There’s a reason I jumped to buy this and bump it to the top of my queue: Tim Powers is flat-out amazing. This is how you write a time travel story.
Great North Road has a different shape than other Peter F. Hamilton books I’ve read. It’s a huge, sprawling SF story, sure, but a focused one; there are two main story threads going, and two protagonists. Viewpoints occasionally diverge, but not for long, and they stay fairly close to the main story. The two threads are entirely different kinds of stories but are tightly intertwined. The pacing of the book is relentless, always moving forward, never idling or spending time with a meaningless thread.
Because of this focus, there’s not much room for the usual Hamiltonian ending. The endings we get, though — all three of them — are fairly perfect.
The book is so well done that I forgave it some things that might’ve killed another book — the endless flashbacks, for instance. I don’t even mind that Hamilton worked in two different long-distance driving sequences, something I’d thought he got out of his system after Judas Unchained.
After struggling through the last third of the Night’s Dawn trilogy even after uttering the Eight Deadly Words and ending up peeved that I’d taken the time to do it, it was really nice to be utterly captivated by this book.
It’s been a long time since I curled up in my overstuffed, well-worn purple chair and read, purely to see where the story went. It was pretty fun.
Another Dresden files novel; you either like ‘em or you don’t. Butcher gets away with exactly the things that annoy me in other long-running urban fantasy series — power creep, friends repeatedly in jeopardy, etc. etc. I think the characterization helps wonderfully, although it wouldn’t hurt if some of the secondary characters got a bit more of it these days. This one also pretty much pushes the big red reset button — though I’ll give it to the next book to see if it’s really as bad as all that.
This book gets a whole extra star because it has more Bob in it than the last three books combined. I’d take away half of one if I could because he’s still pushed offstage halfway through without even a “see ya”.
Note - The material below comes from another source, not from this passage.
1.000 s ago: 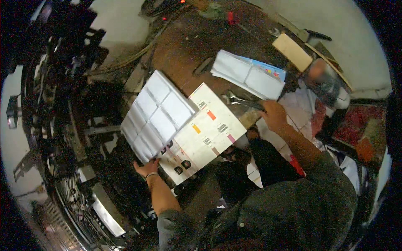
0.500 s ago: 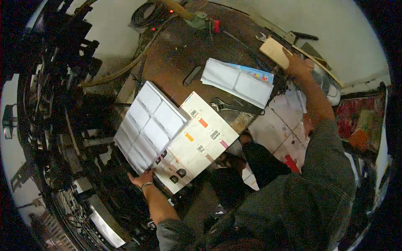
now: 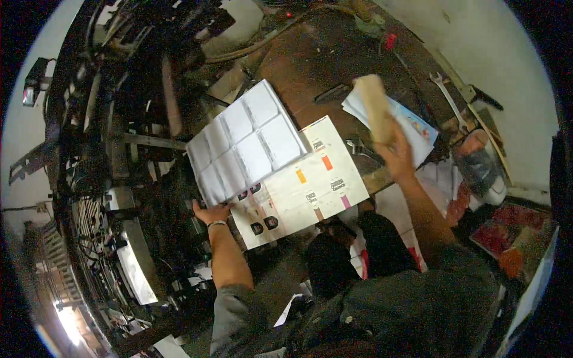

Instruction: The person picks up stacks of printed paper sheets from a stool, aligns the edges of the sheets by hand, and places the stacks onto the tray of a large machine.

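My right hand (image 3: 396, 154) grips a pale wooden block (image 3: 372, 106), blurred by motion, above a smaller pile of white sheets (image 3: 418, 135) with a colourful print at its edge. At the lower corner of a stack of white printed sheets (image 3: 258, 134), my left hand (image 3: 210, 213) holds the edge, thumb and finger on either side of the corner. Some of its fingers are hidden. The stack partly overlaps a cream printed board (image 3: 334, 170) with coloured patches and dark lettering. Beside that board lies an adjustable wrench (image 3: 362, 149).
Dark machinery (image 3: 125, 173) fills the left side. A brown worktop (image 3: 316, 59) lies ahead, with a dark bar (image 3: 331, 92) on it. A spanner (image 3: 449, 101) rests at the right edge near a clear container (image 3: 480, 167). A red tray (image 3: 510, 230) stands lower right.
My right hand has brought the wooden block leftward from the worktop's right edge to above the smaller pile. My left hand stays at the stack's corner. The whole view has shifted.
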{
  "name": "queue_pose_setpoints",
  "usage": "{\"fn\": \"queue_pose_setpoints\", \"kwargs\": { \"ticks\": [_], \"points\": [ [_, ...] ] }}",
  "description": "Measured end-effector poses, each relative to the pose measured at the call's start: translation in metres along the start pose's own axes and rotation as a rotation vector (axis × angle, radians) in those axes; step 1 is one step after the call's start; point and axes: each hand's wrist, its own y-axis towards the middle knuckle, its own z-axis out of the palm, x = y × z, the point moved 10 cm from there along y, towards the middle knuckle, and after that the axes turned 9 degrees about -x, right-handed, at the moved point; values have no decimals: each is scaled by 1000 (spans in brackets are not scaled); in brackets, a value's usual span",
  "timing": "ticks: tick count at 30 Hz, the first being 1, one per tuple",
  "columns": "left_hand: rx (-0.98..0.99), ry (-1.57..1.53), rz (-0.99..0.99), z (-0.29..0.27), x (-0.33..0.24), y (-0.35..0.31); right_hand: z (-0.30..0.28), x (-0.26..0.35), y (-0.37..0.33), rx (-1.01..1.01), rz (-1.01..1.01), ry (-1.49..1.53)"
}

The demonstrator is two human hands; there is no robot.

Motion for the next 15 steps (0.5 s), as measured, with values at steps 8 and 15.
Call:
{"fn": "queue_pose_setpoints", "kwargs": {
  "ticks": [8,15],
  "points": [
    [87,-15,29,-11,-21,13,177,32,53,214,-17,-173],
    [68,-60,16,-24,-20,20,214,3,43,420,-48,-657]
  ]
}}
I tend to use scraps of paper for bookmarks, so sometimes re-reading books is a little like opening a time capsule. Tucked into the pages of Orca I found a TANK bus transfer, meaning that I was reading it around the time I was taking the bus to work every day at the F— campus in northern Kentucky, which puts it at what, 16 years ago? I got a lot of reading done on the bus, and since it stopped at the bottom of the hill I also got a good deal of exercise hiking up to the building where I worked, especially when it snowed.
Because of this bookmark, I know that I read Orca… but I didn’t remember it at all. Kind of a trend with me and these books.
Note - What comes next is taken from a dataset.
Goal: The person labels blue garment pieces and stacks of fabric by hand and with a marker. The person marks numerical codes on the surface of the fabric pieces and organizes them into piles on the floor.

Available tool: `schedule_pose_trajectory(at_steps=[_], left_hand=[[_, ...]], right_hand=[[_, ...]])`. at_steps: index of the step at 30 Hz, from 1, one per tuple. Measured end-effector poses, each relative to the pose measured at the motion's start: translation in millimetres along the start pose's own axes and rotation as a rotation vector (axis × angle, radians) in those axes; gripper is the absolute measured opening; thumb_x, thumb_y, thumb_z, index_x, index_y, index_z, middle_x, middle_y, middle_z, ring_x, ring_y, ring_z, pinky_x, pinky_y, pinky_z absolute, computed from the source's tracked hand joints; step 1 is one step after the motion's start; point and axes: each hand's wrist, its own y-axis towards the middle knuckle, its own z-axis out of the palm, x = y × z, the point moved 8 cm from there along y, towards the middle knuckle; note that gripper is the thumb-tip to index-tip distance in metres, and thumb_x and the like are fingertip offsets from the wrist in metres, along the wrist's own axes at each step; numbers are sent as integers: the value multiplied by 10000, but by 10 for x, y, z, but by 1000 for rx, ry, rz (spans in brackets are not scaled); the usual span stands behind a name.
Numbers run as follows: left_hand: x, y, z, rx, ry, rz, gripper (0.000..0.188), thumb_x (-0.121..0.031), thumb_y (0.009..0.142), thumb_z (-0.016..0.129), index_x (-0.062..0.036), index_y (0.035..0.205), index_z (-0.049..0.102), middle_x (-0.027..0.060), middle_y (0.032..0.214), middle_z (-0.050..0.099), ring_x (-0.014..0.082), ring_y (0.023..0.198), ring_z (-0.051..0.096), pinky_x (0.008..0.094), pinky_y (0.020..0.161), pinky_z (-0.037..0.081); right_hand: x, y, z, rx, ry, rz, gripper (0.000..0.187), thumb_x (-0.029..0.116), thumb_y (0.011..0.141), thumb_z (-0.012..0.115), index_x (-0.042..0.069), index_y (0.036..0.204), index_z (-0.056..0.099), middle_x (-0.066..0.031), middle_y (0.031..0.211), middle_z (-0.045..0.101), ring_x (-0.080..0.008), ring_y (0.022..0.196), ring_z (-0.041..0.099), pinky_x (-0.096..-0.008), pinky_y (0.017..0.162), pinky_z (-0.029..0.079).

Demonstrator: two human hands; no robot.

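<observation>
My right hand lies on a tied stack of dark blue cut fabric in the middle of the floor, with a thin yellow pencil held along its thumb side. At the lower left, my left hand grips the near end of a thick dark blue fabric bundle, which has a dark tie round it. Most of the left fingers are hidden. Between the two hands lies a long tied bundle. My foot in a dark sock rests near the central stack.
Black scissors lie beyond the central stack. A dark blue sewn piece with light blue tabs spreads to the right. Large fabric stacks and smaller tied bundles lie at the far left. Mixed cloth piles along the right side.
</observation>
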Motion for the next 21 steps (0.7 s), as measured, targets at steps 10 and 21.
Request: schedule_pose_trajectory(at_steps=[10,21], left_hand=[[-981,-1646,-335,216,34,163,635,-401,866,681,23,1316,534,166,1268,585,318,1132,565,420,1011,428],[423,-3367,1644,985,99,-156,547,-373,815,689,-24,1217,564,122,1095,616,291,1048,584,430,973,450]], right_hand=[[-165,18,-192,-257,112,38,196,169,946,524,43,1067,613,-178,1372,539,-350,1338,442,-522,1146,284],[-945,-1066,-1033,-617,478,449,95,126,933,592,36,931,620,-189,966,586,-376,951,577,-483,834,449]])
Brust plays with the narration once again — this one is all from the viewpoint of Kiera the thief, as she talks with Vlad, listens to him tell stories about what he’s done, and tells the entire story (well, almost) to Cawti. Vlad and Kiera are working together to investigate an apparent conspiracy; the reason why they have to find out is all wrapped up in the story from Athyra.
I don’t often use spoiler tags, because I don’t often talk about the plots of books except in the most general way, but this time I have to because any book that can make me shout “What? WHAT?” twice in the last five pages deserves extra recognition.
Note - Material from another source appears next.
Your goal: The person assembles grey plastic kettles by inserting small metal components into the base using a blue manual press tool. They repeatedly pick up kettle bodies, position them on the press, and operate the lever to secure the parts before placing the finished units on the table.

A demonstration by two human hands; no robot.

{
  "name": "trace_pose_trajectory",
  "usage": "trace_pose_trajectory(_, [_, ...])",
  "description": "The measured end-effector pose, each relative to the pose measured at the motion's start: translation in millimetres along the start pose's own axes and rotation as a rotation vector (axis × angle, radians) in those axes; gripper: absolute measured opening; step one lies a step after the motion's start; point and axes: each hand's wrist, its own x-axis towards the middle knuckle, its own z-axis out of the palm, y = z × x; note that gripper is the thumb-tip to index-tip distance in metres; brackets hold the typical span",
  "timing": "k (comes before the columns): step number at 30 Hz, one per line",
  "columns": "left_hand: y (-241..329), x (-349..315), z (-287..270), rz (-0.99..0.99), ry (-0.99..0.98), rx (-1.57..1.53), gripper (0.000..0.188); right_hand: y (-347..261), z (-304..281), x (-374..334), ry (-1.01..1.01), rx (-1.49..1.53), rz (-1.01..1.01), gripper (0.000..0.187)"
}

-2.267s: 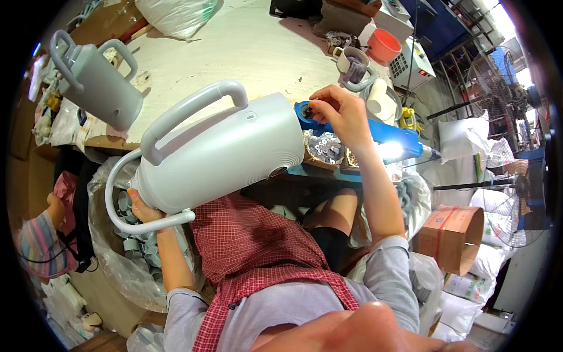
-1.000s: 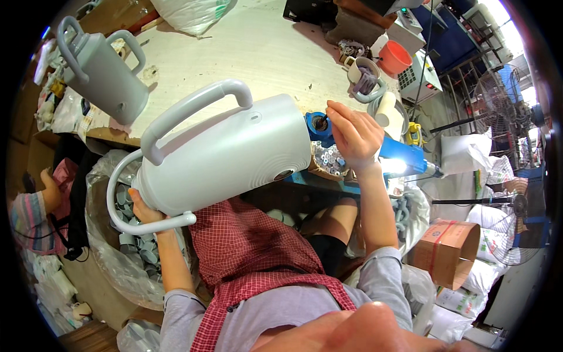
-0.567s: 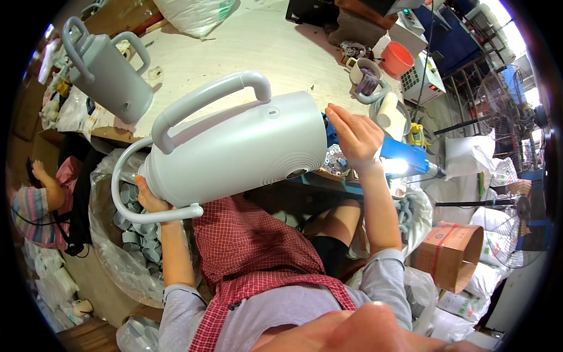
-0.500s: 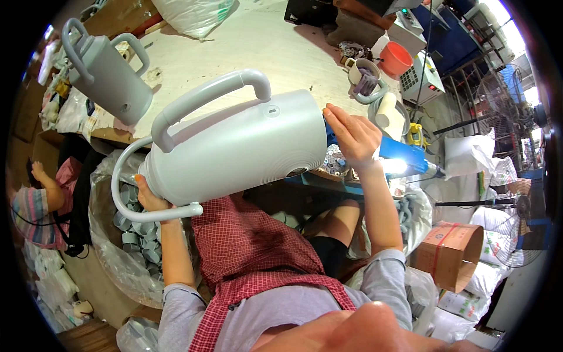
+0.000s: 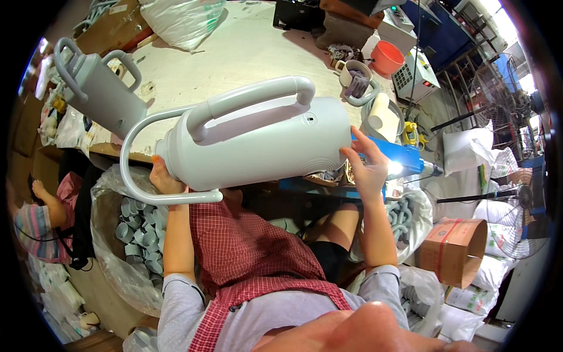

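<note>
Pale desk (image 5: 252,47) stretches from far-left sack (image 5: 182,22) to far-right bowl (image 5: 388,56). Over near edge we hold jug (image 5: 267,144) sideways: left hand (image 5: 166,177) gripping neck, right hand (image 5: 370,169) touching base, grip unclear.

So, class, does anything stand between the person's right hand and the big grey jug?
Nothing visible does. The right hand has its fingers at the broad end of the grey jug; the blue device shows behind that hand, not between them. The left hand holds the narrow end.
</note>
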Motion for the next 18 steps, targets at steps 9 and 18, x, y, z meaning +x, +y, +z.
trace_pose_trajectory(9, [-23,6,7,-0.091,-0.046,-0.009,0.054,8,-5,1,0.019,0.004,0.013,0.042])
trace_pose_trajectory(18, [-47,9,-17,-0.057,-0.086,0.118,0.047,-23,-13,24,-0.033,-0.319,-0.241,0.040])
There isn’t much to say about the plot of Athyra. Much of the last two books has been about tearing down what’s already been built up around Vlad, and this is much more of the same. Several years later, after a lot of wandering away from Adrilankha, he comes up against an old enemy. However, that’s not as interesting as what’s being done here on a stylistic level and in the metatext; Brust seems to be flexing his authorial muscles, both at the reader and at himself, seeing if he can write a Vlad Taltos novel without any of the touchstones of the earlier books: no first-person viewpoint, no snarky psionic sidekick, no organized crime, no Morrolan and Castle Black, no Cawti, Noish-pa, Dragarean nobles, nobody we’ve ever met but for Vlad and the two jhereg, and if readers can enjoy the story when its told like that.
I’m skipping around in my reading order so I can read the next one, so I guess it worked for me.
I didn’t remember this one at all. I had a rough outline of the first couple of Vlad Taltos books in my head — not every beat, but a good idea of what was going on. This one read as if it was completely new to me, and when I think about it, the only real thing I can remember from any of the later books is a framing device and not the actual story of the novel at all. (Also, since I can’t seem to Google an answer without getting into major spoiler territory for the four or five novels I haven’t ever read in the series I can’t even say which book it is.)
Vlad makes several moves that will radically change his life in this one. I’m looking forward to rediscovering how that works out.
A hard book to review. At times a fascinating read, at times quite repetitive, with long stretches of “and then this and then this and then this”. Perhaps a bit unfocused. Still, an interesting look into a struggle that I knew of mostly obliquely.
Really not sure what to think of this one, which kind of makes me not want to even write about it. Intensely philosophical SF often doesn’t work for me, doubled-down on here by the unlikable ciphers substituting for characters. Neat enough ending, but it never really got me interested.